Zach Kessel writes for National Review Online about one major university’s disappointing response to anti-Israel protesters.

After five days of anti-Israel demonstrators occupying Deering Meadow on Northwestern University’s campus, Northwestern president Michael Schill and the rest of the university’s leadership decided to accede to several of the protesters’ demands.

While not committing to divesting its endowment from companies that do business in Israel and ending partnerships with Israeli institutions, the university released a list of concessions in a celebratory statement Monday afternoon in exchange for the removal of the encampment on the lawn.

Most notable among those concessions is a promise to offer full-ride scholarships to Palestinian students and guaranteed faculty jobs for Palestinian academics.

“The University will support visiting Palestinian faculty and students at risk (funding two faculty per year for two years; and providing full cost of attendance for five Palestinian undergraduates to attend Northwestern for the duration of their undergraduate careers),” the document reads. “The University commits to fundraise to sustain this program beyond this current commitment.”

As National Review reported in March, over 70 percent of Palestinians support Hamas’s October 7 attack against Israel and 75 percent support Hamas as the governing body of the Gaza Strip.

Northwestern will also provide a “house for MENA/Muslim students” and will “advise employers not to rescind job offers for students engaging in speech protected by the First Amendment.”

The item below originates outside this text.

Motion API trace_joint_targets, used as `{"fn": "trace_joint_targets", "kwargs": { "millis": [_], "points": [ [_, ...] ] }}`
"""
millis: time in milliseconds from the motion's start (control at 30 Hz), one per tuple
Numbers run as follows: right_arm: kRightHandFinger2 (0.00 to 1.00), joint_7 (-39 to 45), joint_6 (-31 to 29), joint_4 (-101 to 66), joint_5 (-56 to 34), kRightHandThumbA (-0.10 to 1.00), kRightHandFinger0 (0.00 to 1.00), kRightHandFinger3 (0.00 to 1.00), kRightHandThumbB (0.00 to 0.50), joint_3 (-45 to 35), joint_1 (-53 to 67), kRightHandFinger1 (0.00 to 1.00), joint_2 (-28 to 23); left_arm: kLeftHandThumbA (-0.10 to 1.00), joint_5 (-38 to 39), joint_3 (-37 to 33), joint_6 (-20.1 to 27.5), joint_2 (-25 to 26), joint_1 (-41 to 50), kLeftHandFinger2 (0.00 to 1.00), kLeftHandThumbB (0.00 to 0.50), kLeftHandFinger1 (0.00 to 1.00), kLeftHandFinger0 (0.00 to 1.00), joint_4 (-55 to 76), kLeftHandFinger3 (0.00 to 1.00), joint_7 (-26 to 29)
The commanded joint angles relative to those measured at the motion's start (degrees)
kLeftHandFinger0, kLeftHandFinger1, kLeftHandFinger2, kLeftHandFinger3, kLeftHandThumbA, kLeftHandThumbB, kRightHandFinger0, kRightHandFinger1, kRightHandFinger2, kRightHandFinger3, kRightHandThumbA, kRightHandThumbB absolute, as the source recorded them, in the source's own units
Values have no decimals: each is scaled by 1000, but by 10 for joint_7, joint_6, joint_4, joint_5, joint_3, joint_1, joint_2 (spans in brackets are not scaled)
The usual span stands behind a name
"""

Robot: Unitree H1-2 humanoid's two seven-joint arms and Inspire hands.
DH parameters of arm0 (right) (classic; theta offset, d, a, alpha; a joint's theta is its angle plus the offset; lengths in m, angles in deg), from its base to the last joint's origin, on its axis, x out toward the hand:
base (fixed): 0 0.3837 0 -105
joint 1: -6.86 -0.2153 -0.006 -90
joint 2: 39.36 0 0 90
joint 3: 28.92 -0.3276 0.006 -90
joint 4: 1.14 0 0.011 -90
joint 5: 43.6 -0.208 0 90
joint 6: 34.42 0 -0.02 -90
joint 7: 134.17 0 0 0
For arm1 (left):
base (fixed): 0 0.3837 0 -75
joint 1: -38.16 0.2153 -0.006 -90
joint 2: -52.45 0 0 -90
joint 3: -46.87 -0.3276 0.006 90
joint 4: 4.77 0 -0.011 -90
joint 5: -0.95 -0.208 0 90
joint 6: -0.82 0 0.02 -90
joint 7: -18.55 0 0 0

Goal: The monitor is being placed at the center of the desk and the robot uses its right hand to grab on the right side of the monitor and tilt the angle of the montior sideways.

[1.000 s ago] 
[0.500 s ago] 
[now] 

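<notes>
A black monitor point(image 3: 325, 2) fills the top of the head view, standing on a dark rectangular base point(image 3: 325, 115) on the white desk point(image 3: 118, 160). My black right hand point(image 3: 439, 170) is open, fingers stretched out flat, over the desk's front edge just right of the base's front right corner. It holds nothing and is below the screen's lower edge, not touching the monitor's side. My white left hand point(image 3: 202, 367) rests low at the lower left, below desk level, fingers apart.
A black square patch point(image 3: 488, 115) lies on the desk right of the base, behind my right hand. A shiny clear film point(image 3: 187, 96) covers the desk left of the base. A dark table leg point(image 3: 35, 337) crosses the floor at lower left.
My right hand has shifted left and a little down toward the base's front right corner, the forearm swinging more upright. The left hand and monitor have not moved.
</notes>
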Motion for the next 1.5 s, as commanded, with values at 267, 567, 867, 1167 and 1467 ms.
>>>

Other concessions in the deal Schill and the rest of Northwestern’s leadership struck with the encampment occupants — one of whom assaulted a student journalist attempting to take video — include student oversight of the university’s partnerships with suppliers and the investment of its endowment.

“The University will include students in a process dedicated to implementing broad input on University dining services, including residential and retail vendors on campus,” Northwestern’s leadership wrote, as well as forming a committee on “investment responsibility” with “representation from students, faculty, and staff.”